At a New York cocktail party the other day, when the talk turned to the days “when movies were really movies and stars were really stars,” and to “what ever happened to--“ Irene Dunne's name came up, and, instantly, everybody in the room had his or her favorite Irene Dunne movie. In the middle of this happy reminiscence, the host's sixteen-year-old daughter came into the room and, after listening to the conversation for a moment, asked, “Who is this Irene Dunne, anyway?” Silence fell. People scowled into their cocktail glasses, and one of the guests was heard to mutter, “We must be getting old.”

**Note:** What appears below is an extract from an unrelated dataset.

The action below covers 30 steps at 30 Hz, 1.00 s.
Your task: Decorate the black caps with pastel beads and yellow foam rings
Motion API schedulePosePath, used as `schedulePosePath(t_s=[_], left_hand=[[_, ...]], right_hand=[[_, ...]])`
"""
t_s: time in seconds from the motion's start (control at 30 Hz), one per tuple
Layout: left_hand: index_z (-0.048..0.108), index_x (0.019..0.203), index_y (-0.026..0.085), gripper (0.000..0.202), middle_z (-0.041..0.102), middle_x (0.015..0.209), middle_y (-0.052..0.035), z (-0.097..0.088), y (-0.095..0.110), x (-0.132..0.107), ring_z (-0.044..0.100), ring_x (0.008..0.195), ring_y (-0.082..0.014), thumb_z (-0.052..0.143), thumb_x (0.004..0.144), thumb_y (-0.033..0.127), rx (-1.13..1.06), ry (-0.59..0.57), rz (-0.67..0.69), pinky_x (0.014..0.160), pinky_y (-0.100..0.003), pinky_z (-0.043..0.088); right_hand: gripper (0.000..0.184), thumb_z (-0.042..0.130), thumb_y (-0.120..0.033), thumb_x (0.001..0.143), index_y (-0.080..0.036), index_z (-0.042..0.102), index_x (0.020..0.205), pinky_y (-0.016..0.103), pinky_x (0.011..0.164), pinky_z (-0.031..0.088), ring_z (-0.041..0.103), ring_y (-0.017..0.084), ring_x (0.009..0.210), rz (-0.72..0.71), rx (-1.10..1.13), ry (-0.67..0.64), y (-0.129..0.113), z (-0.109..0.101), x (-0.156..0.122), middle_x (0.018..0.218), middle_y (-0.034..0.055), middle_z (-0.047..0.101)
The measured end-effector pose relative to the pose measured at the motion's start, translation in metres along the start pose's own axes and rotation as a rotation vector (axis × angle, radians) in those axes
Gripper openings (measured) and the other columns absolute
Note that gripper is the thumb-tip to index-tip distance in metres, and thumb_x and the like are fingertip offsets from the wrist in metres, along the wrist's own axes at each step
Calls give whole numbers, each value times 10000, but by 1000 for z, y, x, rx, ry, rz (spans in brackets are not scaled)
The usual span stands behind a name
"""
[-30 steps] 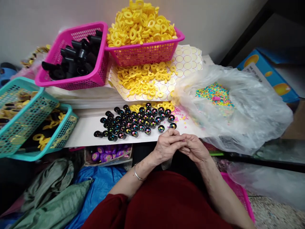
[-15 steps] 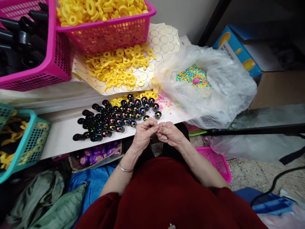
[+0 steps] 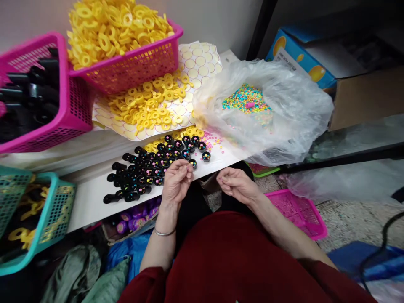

And yet, in a way, it has always been a question of “Who is Irene Dunne?” Even in her film-making heyday, she managed to lead a private life that was truly private and that seemed – by Hollywood standards – astonishingly respectable. Leo McCarey, who directed many of her films, once said, “You can really call Irene Dunne the first lady of Hollywood, because she's the first real lady Hollywood has ever seen.” 
Even her film career followed a curious pattern. It was unusual in its length – as a reigning star, she overlapped the careers of Norma Shearer and Elizabeth Taylor – and also in its range. It started in 1930, with two inconspicuous and all-but-forgotten movies, "Leathernecking"  and "Present Arms". Then, in 1931, came a starring role in the Academy Award-winning version of Edna Ferber's novel "Cimarron". As Sabra Cravat, wife of an Oklahoma pioneer, she was elected to Congress and made an acceptance speech that prompted the late Will Rogers, who was always anti-women-in-politics, to say, “If women like Irene Dunne would run for Congress, I'd vote for them.” Then came "Back Street", which was followed by an enormously successful succession of tearjerkers, in most of which she played the sorely wronged, long-suffering “other woman” and during which the price of her acting services soared to $30,000 a week. Then, in 1936, thoroughly and profitably typecast, she was asked by RKO to do a script called "Theodora Goes Wild", and overnight Irene Dunne found herself labeled “a deft, sophisticated comedienne.”


From "Theodora" on, Irene Dunne became known for her high-comedy roles in such just-a-wee-bit-racy films as "The Awful Truth" and "My Favorite Wife" with Cary Grant. And this is the way moviegoers who are now in their thirties and forties think of her today (while the older generation still chokes up over "Back Street"). Light comedy continued to be her specialty through "Over Twenty-One", "Life With Father"," Anna and the King of Siam",and "I Remember Mama".
Then, in the early 1950s, her career came to a standstill, and it was a strange sort of standstill, because it was not signaled by a crashing box-office failure, nor did her career stumble into the B-picture category. She is in the odd position of still being considered by all except teenagers as a great movie star. And yet, when anybody asks, “By the way, what has Irene Dunne done lately?,” nobody quite knows the answer.

If anything, President Eisenhower's 1957 appointment of Irene Dunne as an alternate delegate to the Twelfth General Assembly of the United Nations merely added to the confusion. As one woman said at the time, “I could see Eleanor Roosevelt in that job. But Irene Dunne? It is the Irene Dunne, isn't it? The movie star?” The UN appointment – which she called, with characteristic wit, “my first job” - lasted just a year. Once more, she seemed to dissolve into a kind of professional limbo.
The address of limbo, in Irene Dunne's case, is a number on North Faring Road, Los Angeles, a comfortable, nine-room house in the French Provincial style, where, at the front door, a doormat is stamped with the initial “G”, which says a good deal about what Irene Dunne has been doing lately. (If you telephone this house, the maid who answers will not say, “Irene Dunne's residence,” but, “The Griffins' house.”) Inside the house, which is airy and cool, the French Provincial motif is carried out in beiges, silvers, and golds, and through it all, a small black French poodle leaps and runs and yips. “His name is Sanka,” Sanka's mistress explained. “Frank and I named him that so he wouldn't keep us awake nights. I'm not quite sure whether he's lived up to the label.”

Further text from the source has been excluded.